Und ich weiß auch, dass ich davor nie kapitulieren würde. Man hat es
durchzuziehen. Und irgendwie leide ich dabei halt einfach unmenschlich und ich
weiß gar nicht, ob sich das so rigoros immer alles lohnt…“
„Wo stellen Sie denn die Fassaden immer so auf?“, fragt sie. „Naja… -
eigentlich überall. Im Job natürlich, in der Uni, bei Freunden und… - auch hier
irgendwie. Sie würden mich hier nie so fertig sehen, wie ich abends oft auf
meinem Bett sitze. In vielen Situationen ist das auch gut so mit der Fassade.
Aber gerade was die Therapie angeht, kann das ziemlich hinderlich sein…“
Ehrlich gesagt hatte ich gehofft, dass sie letzteren Punkt einfach
nochmal aufgreift und wir überlegen können, wie es vielleicht mal ohne Fassade
gehen kann bei ihr. Dass mir so eine Stunde vielleicht mal wirklich die Last von
den Schultern nehmen kann. Es wäre mir ja schon geholfen, wenn ich einfach mal
alles sagen darf. (War mal eine Ansage von einem Arzt in der Klinik damals: Ich
soll ihm alles erzählen und er verspricht mir, dass das keine Konsequenzen
gegen meinen Willen nach sich zieht). Ob das bei ihr je funktionieren kann,
weiß ich nicht. Man muss ja schon auf der Hut sein und – wenn man wieder nach
Hause gehen möchte – einlenken.
Ich weiß es nicht… - heute Abend steht noch ein bisschen Pharma auf
dem Programm und irgendwie werde ich diesen Lernplan mal überarbeiten müssen.
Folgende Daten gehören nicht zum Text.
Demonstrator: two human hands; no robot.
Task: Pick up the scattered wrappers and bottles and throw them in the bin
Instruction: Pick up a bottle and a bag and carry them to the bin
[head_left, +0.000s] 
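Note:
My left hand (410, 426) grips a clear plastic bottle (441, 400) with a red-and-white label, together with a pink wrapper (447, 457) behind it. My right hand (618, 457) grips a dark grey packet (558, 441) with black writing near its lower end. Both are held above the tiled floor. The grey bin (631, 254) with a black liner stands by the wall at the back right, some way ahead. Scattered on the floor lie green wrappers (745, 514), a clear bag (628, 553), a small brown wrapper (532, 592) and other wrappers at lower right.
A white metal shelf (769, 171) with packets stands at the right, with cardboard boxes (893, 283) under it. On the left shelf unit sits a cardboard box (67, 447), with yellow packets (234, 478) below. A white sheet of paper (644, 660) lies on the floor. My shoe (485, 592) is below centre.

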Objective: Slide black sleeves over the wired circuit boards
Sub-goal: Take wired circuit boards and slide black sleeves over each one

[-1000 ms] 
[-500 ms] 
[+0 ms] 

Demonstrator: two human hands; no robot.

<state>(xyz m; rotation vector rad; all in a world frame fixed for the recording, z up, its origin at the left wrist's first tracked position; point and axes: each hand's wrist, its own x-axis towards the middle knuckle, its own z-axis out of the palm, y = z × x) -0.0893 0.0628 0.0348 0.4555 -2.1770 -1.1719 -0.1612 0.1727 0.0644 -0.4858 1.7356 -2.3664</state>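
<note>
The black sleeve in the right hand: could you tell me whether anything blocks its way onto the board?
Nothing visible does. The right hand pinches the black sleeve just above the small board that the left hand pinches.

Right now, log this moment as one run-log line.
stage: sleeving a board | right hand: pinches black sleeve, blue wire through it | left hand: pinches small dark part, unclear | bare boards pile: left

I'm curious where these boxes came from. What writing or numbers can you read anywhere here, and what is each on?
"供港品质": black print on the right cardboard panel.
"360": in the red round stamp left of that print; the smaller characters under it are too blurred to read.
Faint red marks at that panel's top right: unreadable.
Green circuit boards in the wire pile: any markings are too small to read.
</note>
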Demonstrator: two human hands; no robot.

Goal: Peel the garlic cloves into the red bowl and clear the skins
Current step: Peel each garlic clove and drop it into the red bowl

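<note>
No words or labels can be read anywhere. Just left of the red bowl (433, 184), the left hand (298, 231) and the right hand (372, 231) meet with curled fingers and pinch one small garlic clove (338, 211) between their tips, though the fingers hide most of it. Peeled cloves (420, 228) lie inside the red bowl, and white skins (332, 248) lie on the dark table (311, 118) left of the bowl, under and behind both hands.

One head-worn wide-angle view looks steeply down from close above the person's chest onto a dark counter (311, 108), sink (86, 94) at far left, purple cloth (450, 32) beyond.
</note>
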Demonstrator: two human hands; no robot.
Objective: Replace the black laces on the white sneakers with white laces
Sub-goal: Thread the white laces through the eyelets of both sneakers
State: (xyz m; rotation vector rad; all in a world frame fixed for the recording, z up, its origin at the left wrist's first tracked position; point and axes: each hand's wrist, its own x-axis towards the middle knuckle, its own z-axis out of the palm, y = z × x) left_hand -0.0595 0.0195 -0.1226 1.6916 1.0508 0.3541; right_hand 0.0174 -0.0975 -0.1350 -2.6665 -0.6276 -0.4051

Aber im Moment bin ich – was das Examen anbelangt – ehrlich gesagt nicht so
zuversichtlich. Im Moment ist mein Hirn dicht und so richtig schaffe ich es
nicht – auch mit Hilfe nicht – dort aufzuräumen. Und selbst die Dinge, die ich
schon mal wusste, scheinen irgendwie entfleucht. Es wird ein kleines Wunder,
wenn ich dieses Ding bestehe.
Und jetzt sitze ich hier. Muss die nächste Woche über die Bühne
bringen.
Nicht nachdenken. Und einfach jeden Tag weiter gehen. Es versuchen.